* _Records from a data collection_:
BEGIN

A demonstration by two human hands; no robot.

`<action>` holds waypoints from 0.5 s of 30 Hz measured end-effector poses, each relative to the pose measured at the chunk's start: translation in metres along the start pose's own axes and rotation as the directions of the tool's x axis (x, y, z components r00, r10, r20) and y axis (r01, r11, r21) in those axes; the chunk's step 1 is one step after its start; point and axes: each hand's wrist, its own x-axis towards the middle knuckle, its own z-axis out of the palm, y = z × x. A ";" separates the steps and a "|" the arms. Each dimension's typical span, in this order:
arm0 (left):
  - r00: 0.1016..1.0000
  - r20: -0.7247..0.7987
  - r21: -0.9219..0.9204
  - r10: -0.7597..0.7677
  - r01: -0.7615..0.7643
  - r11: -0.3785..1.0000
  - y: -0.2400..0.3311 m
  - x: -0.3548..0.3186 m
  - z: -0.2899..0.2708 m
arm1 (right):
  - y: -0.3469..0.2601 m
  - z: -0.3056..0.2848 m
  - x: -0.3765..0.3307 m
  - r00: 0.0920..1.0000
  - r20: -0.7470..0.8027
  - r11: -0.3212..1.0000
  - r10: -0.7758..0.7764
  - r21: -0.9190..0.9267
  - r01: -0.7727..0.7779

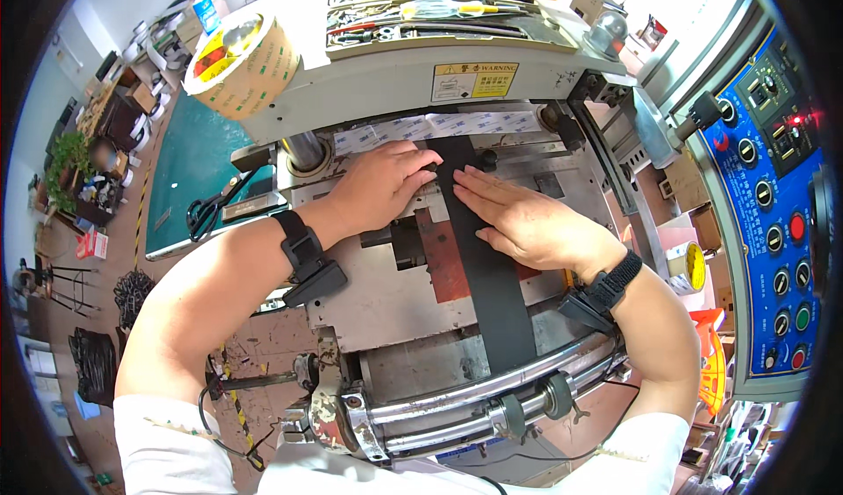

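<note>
A long black strip [493, 293] runs from the machine's front roller up under its white crossbeam. My right hand [522, 223] lies on the strip's upper part, its fingers stretched out and pressed flat near the right edge. At the strip's left edge, my left hand [382, 183] has its fingers bent and drawn together, the tips close to a small dark thing I cannot make out. Beneath the strip, a reddish plate [442, 262] shows on the metal machine bed [369, 297]. Each wrist wears a black strap with a small box.
Chrome rollers [492, 398] cross the machine's front. The crossbeam [369, 100] carries a tape roll [241, 65] and a tool tray [439, 29]. Black scissors [211, 209] lie on a green mat [184, 161] at left. A blue control panel [773, 223] stands at right.
</note>
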 end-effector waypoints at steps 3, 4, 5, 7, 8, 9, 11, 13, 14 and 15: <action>1.000 -0.015 -0.005 0.004 -0.004 1.000 0.000 -0.001 0.002 | 0.001 0.003 0.000 1.000 -0.009 1.000 -0.010 -0.006 0.010; 1.000 -0.027 -0.004 0.006 -0.006 1.000 0.000 -0.001 0.003 | 0.001 0.003 0.000 1.000 -0.011 1.000 -0.014 -0.008 0.014; 0.999 -0.039 -0.003 0.008 -0.008 1.000 0.000 -0.001 0.004 | 0.001 0.003 0.000 1.000 -0.013 1.000 -0.013 -0.008 0.013; 0.999 -0.049 -0.002 0.010 -0.010 1.000 -0.002 -0.001 0.005 | 0.000 0.003 0.000 1.000 -0.011 1.000 -0.003 -0.006 0.003; 0.998 -0.060 0.005 0.014 -0.014 1.000 -0.002 -0.001 0.005 | -0.001 0.003 -0.001 1.000 -0.009 1.000 0.004 -0.005 -0.004; 0.997 -0.070 0.012 0.017 -0.016 1.000 -0.002 -0.001 0.005 | -0.001 0.003 -0.001 1.000 -0.009 1.000 0.006 -0.002 -0.006; 0.997 -0.077 0.016 0.020 -0.019 1.000 -0.002 -0.002 0.005 | -0.001 0.003 0.001 1.000 -0.015 1.000 -0.010 0.002 0.010; 0.997 -0.079 0.025 0.005 -0.003 1.000 -0.002 -0.003 0.003 | 0.001 0.003 0.001 1.000 -0.017 1.000 -0.013 0.006 0.013; 0.997 -0.080 0.029 -0.002 0.004 1.000 -0.001 -0.004 0.002 | 0.001 0.003 0.001 1.000 -0.017 1.000 -0.014 0.007 0.014; 0.997 -0.078 0.026 -0.001 0.003 1.000 -0.002 -0.004 0.002 | 0.002 0.003 0.002 1.000 -0.017 1.000 -0.015 0.009 0.015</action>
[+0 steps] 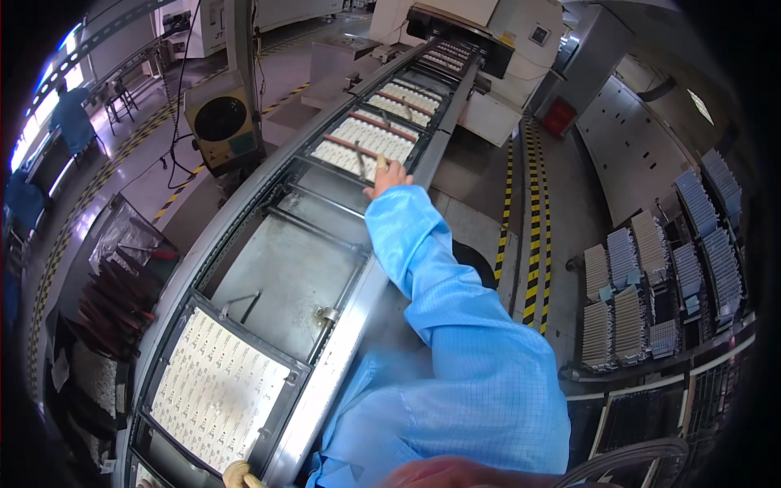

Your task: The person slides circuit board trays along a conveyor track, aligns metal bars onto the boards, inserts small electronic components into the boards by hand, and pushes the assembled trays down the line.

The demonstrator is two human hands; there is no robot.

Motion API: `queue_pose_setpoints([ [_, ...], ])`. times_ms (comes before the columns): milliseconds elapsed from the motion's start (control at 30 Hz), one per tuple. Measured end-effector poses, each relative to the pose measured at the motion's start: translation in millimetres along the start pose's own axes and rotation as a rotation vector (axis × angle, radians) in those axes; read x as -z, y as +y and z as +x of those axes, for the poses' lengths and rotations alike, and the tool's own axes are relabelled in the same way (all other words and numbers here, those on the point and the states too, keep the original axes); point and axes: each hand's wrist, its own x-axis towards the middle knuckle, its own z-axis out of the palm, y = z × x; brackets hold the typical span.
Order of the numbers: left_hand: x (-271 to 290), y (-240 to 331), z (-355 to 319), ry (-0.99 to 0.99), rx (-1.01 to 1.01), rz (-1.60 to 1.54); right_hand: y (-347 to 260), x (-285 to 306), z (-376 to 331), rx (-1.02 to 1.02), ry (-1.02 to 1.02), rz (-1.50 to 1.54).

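Observation:
My right arm, in a blue checked sleeve, reaches forward over a conveyor line. My right hand (389,176) is at the near right corner of a carrier frame (355,169) that bears white circuit panels (370,140). Its fingers bend over the frame's near edge with the thumb below, and one finger wears a pale finger cot. At the bottom edge, a cot-covered fingertip of my left hand (238,474) shows beside the near corner of another white panel (213,390) in a dark frame. The rest of that hand is out of the picture.
The metal conveyor rail (325,382) runs away to a large machine (464,41). A fan unit (221,122) stands left of it. Racks of stacked strips (651,276) are on the right. Dark red pieces (114,313) lie in a bin at left. Another person (71,122) works far left.

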Motion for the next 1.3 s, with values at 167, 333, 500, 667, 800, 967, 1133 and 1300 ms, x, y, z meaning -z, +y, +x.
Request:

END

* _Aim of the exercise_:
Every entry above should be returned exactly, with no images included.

* _Result_:
A demonstration by two human hands; no robot.

`<action>` holds waypoints from 0.5 s of 30 Hz measured end-effector poses, each relative to the pose measured at the chunk's start: translation in metres along the start pose's own axes and rotation as the directions of the tool's x axis (x, y, z components r00, r10, r20) and y axis (r01, r11, r21) in those axes; the chunk's step 1 is one step after its start; point and axes: each hand's wrist, its own x-axis towards the middle knuckle, its own z-axis out of the palm, y = z × x. A ";" separates the steps and a "|" the arms. Each dimension's typical span, in this order:
arm0 (left):
  - r00: 0.1016..1.0000
  - r20: -0.7247..0.7987
  - r21: -0.9219..0.9204
  - r10: -0.7597..0.7677
  - r01: -0.7615..0.7643
  - r11: -0.3785..1.0000
  - y: -0.2400..0.3311 m
  - x: -0.3548..0.3186 m
  - z: -0.2899..0.2708 m
arm1 (right):
  - y: -0.3469..0.2601 m
  - z: -0.3056..0.2848 m
  - x: -0.3765..0.3307 m
  - r00: 0.0920..1.0000
  - r20: -0.7470..0.8027
  - r11: -0.3212..1.0000
  - r10: -0.7758..0.7764
  - r21: -0.9190..0.9267
  - r01: -0.7727..0.7779


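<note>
A long black strip [493, 293] runs from the machine's front roller up under its white crossbeam. My right hand [522, 223] lies on the strip's upper part, its fingers stretched out and pressed flat near the right edge. At the strip's left edge, my left hand [382, 183] has its fingers bent and drawn together, the tips close to a small dark thing I cannot make out. Beneath the strip, a reddish plate [442, 262] shows on the metal machine bed [369, 297]. Each wrist wears a black strap with a small box.
Chrome rollers [492, 398] cross the machine's front. The crossbeam [369, 100] carries a tape roll [241, 65] and a tool tray [439, 29]. Black scissors [211, 209] lie on a green mat [184, 161] at left. A blue control panel [773, 223] stands at right.
</note>
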 end-effector waypoints at steps 3, 4, 5, 7, 8, 9, 11, 13, 14 and 15: <action>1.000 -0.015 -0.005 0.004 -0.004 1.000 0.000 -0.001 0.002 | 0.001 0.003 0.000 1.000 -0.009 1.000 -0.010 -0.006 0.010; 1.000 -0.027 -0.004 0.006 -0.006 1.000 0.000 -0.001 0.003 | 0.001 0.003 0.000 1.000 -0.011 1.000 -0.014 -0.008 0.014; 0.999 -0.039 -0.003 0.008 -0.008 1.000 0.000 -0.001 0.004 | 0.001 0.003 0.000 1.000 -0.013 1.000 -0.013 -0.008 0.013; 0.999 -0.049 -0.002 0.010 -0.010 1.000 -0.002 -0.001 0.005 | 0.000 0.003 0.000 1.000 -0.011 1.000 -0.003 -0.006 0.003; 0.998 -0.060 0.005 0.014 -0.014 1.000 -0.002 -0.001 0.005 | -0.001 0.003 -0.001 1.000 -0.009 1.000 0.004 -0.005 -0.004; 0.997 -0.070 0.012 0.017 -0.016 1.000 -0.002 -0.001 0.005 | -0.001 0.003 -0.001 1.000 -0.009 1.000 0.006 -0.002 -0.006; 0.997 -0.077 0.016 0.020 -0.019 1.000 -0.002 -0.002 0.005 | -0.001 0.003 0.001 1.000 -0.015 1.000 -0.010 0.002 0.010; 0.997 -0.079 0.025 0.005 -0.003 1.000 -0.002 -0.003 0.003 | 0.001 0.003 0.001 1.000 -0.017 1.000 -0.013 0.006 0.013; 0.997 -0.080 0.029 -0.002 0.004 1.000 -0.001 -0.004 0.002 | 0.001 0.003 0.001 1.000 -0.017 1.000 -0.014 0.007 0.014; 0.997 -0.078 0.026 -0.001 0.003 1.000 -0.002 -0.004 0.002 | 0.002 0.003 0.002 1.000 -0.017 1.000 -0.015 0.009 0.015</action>
[+0 steps] 

Your task: The person slides circuit board trays along a conveyor track, aligns metal bars onto the boards, inserts small electronic components into the boards by hand, and pushes the assembled trays down the line.

The demonstrator is two human hands; there is no robot.

Motion API: `queue_pose_setpoints([ [_, ...], ])`. times_ms (comes before the columns): milliseconds elapsed from the motion's start (control at 30 Hz), one per tuple. Measured end-effector poses, each relative to the pose measured at the motion's start: translation in millimetres along the start pose's own axes and rotation as a rotation vector (axis × angle, radians) in those axes; read x as -z, y as +y and z as +x of those axes, for the poses' lengths and rotations alike, and the tool's own axes are relabelled in the same way (all other words and numbers here, those on the point and the states too, keep the original axes); point and axes: each hand's wrist, its own x-axis towards the middle knuckle, its own z-axis out of the palm, y = z × x; brackets hold the typical span.
Order of the numbers: left_hand: x (-271 to 290), y (-240 to 331), z (-355 to 319), ry (-0.99 to 0.99), rx (-1.01 to 1.01), rz (-1.60 to 1.54); right_hand: y (-347 to 260), x (-285 to 306), z (-376 to 331), rx (-1.02 to 1.02), ry (-1.02 to 1.02), rz (-1.50 to 1.54).

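Observation:
My right arm, in a blue checked sleeve, reaches forward over a conveyor line. My right hand (389,176) is at the near right corner of a carrier frame (355,169) that bears white circuit panels (370,140). Its fingers bend over the frame's near edge with the thumb below, and one finger wears a pale finger cot. At the bottom edge, a cot-covered fingertip of my left hand (238,474) shows beside the near corner of another white panel (213,390) in a dark frame. The rest of that hand is out of the picture.
The metal conveyor rail (325,382) runs away to a large machine (464,41). A fan unit (221,122) stands left of it. Racks of stacked strips (651,276) are on the right. Dark red pieces (114,313) lie in a bin at left. Another person (71,122) works far left.
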
Motion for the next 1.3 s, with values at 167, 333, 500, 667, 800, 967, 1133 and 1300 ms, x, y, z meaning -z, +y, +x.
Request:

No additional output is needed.